*WHAT THE EXERCISE ASKS*: When you copy the material below, keep every line exact and leave each picture out.
SUPPLIED DATA START
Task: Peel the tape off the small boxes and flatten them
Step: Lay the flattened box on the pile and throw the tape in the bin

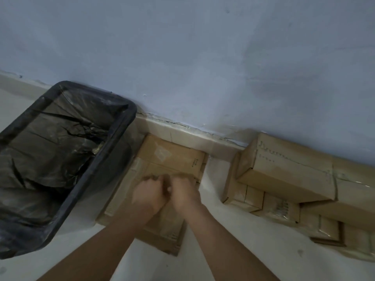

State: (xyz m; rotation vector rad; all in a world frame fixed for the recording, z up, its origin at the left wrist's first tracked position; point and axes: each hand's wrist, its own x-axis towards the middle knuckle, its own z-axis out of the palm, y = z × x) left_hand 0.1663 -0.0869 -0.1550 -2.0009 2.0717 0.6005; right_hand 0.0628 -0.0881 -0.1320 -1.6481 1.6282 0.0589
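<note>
A pile of flattened brown cardboard boxes (pixel 172 157) lies on the floor against the wall. Above it my left hand (pixel 149 192) and my right hand (pixel 183 191) meet, knuckles almost touching, fingers curled. They grip a small brown cardboard piece (pixel 162 177) between them; motion blur hides its shape and any tape. To the right, several small taped boxes (pixel 284 171) are stacked along the wall, some upright, some lying low.
A black bin (pixel 121 130) lined with a dark plastic bag stands at the left, touching the flattened pile. A pale blue wall (pixel 203 67) and a cracked skirting (pixel 182 130) close off the far side. Light floor (pixel 233 230) shows between the pile and the stacked boxes.
</note>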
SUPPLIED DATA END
*YOUR SOLUTION*:
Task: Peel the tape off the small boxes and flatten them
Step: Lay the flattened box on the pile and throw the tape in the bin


State: (xyz m; rotation vector rad; all in a world frame fixed for the recording, z up, its origin at the left wrist's first tracked position; point and axes: each hand's wrist, its own x-axis towards the middle knuckle, its own z-axis out of the palm, y = z × x) left_hand 0.1663 -0.0869 -0.1550 -2.0009 2.0717 0.6005; right_hand 0.0628 -0.0881 -0.1320 -1.6481 1.6282 0.0589
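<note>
A pile of flattened brown cardboard boxes (pixel 172 157) lies on the floor against the wall. Above it my left hand (pixel 149 192) and my right hand (pixel 183 191) meet, knuckles almost touching, fingers curled. They grip a small brown cardboard piece (pixel 162 177) between them; motion blur hides its shape and any tape. To the right, several small taped boxes (pixel 284 171) are stacked along the wall, some upright, some lying low.
A black bin (pixel 121 130) lined with a dark plastic bag stands at the left, touching the flattened pile. A pale blue wall (pixel 203 67) and a cracked skirting (pixel 182 130) close off the far side. Light floor (pixel 233 230) shows between the pile and the stacked boxes.
</note>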

This concludes the response to the exercise.